Exercise brief:
In the material below, the required lines run from the one containing "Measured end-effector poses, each" through the one containing "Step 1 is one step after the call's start". Copy those lines exactly, ends included, and nothing else.

Data shown:
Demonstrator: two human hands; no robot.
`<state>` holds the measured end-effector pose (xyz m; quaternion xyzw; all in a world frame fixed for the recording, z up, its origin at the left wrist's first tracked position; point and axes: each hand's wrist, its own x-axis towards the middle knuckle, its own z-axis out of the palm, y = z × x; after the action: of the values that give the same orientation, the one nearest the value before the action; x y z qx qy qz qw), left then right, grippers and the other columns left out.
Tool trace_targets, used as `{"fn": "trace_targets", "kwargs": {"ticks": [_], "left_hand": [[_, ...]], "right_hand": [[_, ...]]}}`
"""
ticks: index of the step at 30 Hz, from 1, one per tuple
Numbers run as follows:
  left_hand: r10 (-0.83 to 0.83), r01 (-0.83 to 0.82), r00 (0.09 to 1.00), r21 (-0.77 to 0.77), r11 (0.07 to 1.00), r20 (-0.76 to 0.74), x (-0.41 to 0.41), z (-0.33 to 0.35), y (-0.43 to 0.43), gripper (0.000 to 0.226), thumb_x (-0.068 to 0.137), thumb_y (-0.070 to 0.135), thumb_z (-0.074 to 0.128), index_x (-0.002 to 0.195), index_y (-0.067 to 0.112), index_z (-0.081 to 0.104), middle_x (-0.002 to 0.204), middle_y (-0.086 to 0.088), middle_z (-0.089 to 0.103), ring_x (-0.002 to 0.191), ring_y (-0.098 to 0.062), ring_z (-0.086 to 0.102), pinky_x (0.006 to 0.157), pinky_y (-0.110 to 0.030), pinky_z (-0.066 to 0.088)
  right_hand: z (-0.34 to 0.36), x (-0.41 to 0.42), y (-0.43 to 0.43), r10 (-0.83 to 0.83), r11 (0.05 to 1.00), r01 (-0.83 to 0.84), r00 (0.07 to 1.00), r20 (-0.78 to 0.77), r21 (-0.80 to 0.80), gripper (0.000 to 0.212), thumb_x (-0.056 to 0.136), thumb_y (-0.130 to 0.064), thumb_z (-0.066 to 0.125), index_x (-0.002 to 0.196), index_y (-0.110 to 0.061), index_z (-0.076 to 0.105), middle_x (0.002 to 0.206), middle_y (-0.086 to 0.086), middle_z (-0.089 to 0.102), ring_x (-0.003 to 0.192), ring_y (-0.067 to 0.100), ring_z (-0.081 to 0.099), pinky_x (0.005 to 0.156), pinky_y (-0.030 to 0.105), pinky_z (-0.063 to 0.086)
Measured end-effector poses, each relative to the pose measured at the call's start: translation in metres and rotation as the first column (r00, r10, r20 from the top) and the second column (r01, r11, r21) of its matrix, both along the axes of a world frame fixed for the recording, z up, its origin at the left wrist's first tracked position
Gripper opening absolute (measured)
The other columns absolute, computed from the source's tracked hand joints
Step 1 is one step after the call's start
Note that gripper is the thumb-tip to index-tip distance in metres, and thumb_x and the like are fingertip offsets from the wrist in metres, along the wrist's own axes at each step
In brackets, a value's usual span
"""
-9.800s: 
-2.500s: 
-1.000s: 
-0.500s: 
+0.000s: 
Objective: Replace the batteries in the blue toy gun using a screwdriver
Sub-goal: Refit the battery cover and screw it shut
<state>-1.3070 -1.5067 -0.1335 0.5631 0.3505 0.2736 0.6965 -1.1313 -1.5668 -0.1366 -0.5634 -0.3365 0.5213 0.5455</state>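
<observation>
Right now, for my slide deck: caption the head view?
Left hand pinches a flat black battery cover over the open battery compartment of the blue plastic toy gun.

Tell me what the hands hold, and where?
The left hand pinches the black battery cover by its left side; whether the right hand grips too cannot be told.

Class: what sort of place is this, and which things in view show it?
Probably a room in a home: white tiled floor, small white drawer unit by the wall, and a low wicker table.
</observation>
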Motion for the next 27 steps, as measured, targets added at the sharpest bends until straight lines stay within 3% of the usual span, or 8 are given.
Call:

Reply to the exercise:
Measured end-effector poses, each relative to the pose measured at the call's start: translation in metres and rotation as the first column (r00, r10, r20 from the top) and the second column (r01, r11, r21) of its matrix, both along the axes of a world frame fixed for the recording, z up, its origin at the left wrist's first tracked position
Gripper opening absolute (measured)
The other columns absolute, computed from the source's tracked hand joints
Step 1 is one step after the call's start

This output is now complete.